Re: Conflict Detection and Resolution

From: "Jonathan S(dot) Katz" <jkatz(at)postgresql(dot)org>
To: Amit Kapila <amit(dot)kapila16(at)gmail(dot)com>, Masahiko Sawada <sawada(dot)mshk(at)gmail(dot)com>
Cc: "Zhijie Hou (Fujitsu)" <houzj(dot)fnst(at)fujitsu(dot)com>, shveta malik <shveta(dot)malik(at)gmail(dot)com>, Jan Wieck <jan(at)wi3ck(dot)info>, Tomas Vondra <tomas(dot)vondra(at)enterprisedb(dot)com>, pgsql-hackers <pgsql-hackers(at)postgresql(dot)org>, Nisha Moond <nisha(dot)moond412(at)gmail(dot)com>
Subject: Re: Conflict Detection and Resolution
Date: 2024-06-13 17:48:41
Message-ID: 1eb9242f-dcb6-45c3-871c-98ec324e03ef@postgresql.org
Views: Raw Message | Whole Thread | Download mbox | Resend email
Thread:
Lists: pgsql-hackers

On 6/13/24 7:28 AM, Amit Kapila wrote:

> You are right that users would wish to detect the conflicts and
> probably the extra effort would only be in the 'update_differ' case
> where we need to consult committs module and that we will only do when
> 'track_commit_timestamp' is true.

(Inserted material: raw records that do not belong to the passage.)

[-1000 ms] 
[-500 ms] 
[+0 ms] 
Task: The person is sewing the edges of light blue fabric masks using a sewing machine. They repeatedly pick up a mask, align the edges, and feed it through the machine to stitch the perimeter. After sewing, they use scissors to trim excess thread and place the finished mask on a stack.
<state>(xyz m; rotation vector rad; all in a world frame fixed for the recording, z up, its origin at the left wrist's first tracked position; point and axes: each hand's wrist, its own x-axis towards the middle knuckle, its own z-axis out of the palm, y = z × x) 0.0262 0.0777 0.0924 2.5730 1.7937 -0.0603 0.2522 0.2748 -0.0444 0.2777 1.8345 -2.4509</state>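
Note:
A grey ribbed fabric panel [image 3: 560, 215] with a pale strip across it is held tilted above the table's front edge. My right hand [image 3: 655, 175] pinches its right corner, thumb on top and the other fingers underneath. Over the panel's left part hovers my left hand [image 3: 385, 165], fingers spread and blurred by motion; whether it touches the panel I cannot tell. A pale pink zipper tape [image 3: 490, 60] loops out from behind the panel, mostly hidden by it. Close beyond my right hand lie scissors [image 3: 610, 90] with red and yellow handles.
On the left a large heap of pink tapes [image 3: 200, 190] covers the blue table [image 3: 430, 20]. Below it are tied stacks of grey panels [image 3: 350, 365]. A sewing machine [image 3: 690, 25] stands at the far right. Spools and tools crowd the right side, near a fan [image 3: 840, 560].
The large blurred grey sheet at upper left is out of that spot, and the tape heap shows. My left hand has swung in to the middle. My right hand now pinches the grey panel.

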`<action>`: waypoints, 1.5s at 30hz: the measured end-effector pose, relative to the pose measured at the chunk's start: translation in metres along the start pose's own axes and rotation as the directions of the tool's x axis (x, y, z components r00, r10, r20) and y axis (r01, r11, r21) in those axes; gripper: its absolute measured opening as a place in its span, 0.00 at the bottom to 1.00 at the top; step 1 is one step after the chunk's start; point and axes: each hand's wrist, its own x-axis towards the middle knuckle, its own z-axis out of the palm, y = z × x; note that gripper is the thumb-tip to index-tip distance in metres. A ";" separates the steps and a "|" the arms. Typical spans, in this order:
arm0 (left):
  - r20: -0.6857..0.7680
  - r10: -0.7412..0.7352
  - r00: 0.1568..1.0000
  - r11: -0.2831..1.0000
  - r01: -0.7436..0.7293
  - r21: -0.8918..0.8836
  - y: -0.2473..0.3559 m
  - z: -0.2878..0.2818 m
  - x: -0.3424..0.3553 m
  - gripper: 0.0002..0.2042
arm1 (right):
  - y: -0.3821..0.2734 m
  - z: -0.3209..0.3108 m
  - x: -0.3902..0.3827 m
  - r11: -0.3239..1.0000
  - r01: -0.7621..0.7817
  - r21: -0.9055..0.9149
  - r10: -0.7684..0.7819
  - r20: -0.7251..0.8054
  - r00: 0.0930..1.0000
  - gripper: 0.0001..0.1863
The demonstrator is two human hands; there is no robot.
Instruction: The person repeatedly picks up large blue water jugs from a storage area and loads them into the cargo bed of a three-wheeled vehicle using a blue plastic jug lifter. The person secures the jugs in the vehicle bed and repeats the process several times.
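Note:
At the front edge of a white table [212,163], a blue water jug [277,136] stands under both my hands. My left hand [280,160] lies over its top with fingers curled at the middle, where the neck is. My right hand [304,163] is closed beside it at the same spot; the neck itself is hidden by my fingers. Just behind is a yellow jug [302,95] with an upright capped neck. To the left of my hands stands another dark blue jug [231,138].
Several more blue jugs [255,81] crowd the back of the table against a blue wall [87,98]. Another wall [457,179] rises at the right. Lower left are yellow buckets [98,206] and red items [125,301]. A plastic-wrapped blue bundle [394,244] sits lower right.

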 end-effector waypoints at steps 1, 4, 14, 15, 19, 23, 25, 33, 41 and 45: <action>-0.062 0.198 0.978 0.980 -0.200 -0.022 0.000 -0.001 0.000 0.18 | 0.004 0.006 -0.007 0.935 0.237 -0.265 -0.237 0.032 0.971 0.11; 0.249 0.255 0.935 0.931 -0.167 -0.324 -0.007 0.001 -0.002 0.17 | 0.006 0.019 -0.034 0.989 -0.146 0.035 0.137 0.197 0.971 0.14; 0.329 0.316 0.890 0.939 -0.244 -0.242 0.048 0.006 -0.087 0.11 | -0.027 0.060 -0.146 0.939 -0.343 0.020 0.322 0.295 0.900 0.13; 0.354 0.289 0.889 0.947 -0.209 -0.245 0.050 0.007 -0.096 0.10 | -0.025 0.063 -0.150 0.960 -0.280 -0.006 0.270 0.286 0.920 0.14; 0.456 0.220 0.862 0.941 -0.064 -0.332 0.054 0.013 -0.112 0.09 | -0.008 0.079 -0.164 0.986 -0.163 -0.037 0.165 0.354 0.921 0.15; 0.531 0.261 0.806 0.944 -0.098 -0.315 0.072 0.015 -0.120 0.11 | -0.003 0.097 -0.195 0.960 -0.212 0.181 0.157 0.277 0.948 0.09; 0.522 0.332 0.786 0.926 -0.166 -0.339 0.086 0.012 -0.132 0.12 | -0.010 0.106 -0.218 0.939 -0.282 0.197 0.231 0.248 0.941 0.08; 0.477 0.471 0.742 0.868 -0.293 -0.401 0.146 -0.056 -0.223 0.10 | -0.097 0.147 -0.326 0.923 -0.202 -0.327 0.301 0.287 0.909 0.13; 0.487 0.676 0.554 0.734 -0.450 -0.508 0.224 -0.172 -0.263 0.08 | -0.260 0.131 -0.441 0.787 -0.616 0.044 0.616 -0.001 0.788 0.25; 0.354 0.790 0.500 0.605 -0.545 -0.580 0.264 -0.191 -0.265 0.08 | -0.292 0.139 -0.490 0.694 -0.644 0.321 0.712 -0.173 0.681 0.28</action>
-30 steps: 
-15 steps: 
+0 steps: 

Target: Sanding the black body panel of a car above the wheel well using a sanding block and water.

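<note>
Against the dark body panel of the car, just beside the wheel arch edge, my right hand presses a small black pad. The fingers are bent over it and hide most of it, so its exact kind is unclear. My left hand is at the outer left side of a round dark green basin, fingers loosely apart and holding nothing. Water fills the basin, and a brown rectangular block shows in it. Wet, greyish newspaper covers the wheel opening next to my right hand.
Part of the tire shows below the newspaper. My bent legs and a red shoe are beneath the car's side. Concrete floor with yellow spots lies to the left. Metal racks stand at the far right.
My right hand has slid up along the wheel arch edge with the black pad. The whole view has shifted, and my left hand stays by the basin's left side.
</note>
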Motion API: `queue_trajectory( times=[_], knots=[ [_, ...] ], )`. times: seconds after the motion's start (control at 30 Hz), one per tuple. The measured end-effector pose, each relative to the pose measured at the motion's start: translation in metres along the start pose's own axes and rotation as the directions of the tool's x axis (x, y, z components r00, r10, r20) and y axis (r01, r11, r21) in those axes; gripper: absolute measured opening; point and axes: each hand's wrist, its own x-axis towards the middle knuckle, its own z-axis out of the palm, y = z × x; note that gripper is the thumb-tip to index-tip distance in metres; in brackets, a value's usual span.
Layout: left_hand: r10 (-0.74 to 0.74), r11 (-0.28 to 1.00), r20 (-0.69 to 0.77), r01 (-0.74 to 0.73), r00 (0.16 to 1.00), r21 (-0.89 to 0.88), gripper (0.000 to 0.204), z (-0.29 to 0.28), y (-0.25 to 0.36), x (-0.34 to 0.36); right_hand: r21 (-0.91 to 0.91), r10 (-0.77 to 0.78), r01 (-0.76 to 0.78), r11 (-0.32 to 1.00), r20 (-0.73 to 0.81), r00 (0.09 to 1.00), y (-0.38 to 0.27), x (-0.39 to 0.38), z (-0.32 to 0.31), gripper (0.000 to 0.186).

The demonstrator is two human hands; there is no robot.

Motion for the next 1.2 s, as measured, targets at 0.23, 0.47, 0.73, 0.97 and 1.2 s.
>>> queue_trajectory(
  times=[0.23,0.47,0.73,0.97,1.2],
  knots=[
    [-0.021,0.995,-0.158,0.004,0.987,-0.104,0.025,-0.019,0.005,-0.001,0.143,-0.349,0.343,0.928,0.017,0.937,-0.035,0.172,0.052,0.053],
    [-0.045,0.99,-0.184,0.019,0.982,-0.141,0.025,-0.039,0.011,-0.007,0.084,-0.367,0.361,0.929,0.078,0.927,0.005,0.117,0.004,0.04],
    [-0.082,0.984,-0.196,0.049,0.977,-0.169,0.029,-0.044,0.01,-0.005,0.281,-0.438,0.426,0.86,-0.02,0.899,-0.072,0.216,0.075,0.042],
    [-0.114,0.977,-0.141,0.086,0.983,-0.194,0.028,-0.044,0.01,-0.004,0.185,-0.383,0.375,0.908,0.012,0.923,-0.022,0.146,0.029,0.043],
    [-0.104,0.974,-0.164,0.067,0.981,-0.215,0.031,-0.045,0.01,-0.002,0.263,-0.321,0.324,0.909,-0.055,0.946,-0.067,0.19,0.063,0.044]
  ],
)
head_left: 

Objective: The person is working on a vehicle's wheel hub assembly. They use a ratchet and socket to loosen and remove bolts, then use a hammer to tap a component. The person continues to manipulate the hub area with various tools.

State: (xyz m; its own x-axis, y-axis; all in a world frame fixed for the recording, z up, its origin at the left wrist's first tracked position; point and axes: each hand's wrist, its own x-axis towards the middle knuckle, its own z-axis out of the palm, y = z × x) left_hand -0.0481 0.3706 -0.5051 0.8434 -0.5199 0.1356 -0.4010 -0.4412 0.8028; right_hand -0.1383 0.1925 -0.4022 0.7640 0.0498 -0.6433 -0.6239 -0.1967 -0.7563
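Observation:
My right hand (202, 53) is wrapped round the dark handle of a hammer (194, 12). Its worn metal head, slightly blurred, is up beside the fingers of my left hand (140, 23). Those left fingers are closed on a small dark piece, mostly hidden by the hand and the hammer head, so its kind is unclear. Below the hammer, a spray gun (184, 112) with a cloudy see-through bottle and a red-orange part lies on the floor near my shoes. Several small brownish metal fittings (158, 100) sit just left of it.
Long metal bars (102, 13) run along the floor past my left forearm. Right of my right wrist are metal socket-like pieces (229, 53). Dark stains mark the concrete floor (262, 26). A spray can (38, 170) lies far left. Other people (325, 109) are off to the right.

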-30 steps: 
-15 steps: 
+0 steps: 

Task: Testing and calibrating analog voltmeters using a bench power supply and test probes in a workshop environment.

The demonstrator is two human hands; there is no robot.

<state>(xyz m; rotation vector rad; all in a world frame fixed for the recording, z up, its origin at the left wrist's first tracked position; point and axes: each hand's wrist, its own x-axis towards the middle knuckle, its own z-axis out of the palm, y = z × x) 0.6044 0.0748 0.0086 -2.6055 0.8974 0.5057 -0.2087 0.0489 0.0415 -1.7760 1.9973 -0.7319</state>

BTW, I think for Inserts with
> primary/unique key violation, we should catch the ERROR and log it. If
> we want to log the conflicts in a separate table then do we want to do
> that in the catch block after getting pk violation or do an extra scan
> before 'INSERT' to find the conflict? I think logging would need extra
> cost especially if we want to LOG it in some table as you are
> suggesting below that may need some option.
>
>>> Therefore, additional conflict detection for these cases is currently
>>> omitted to minimize potential overhead. However, the pre-detection for
>>> conflict in these error cases is still essential to support automatic
>>> conflict resolution in the future.
>>
>> I feel that we should log all types of conflict in an uniform way. For
>> example, with detect_conflict being true, the update_differ conflict
>> is reported as "conflict %s detected on relation "%s"", whereas
>> concurrent inserts with the same key is reported as "duplicate key
>> value violates unique constraint "%s"", which could confuse users.
>> Ideally, I think that we log such conflict detection details (table
>> name, column name, conflict type, etc) to somewhere (e.g. a table or
>> server logs) so that the users can resolve them manually.
>>
>
> It is good to think if there is a value in providing in
> pg_conflicts_history kind of table which will have details of
> conflicts that occurred and then we can extend it to have resolutions.
> I feel we can anyway LOG the conflicts by default. Updating a separate
> table with conflicts should be done by default or with a knob is a
> point to consider.

+1 for logging conflicts uniformly, but I would +100 to exposing the log
in a way that's easy for the user to query (whether it's a system view
or a stat table). Arguably, I'd say that would be the most important
feature to come out of this effort.

Removing how conflicts are resolved, users want to know exactly what row
had a conflict, and users from other database systems that have dealt
with these issues will have tooling to be able to review and analyze if
a conflicts occur. This data is typically stored in a queryable table,
with data retained for N days. When you add in automatic conflict
resolution, users then want to have a record of how the conflict was
resolved, in case they need to manually update it.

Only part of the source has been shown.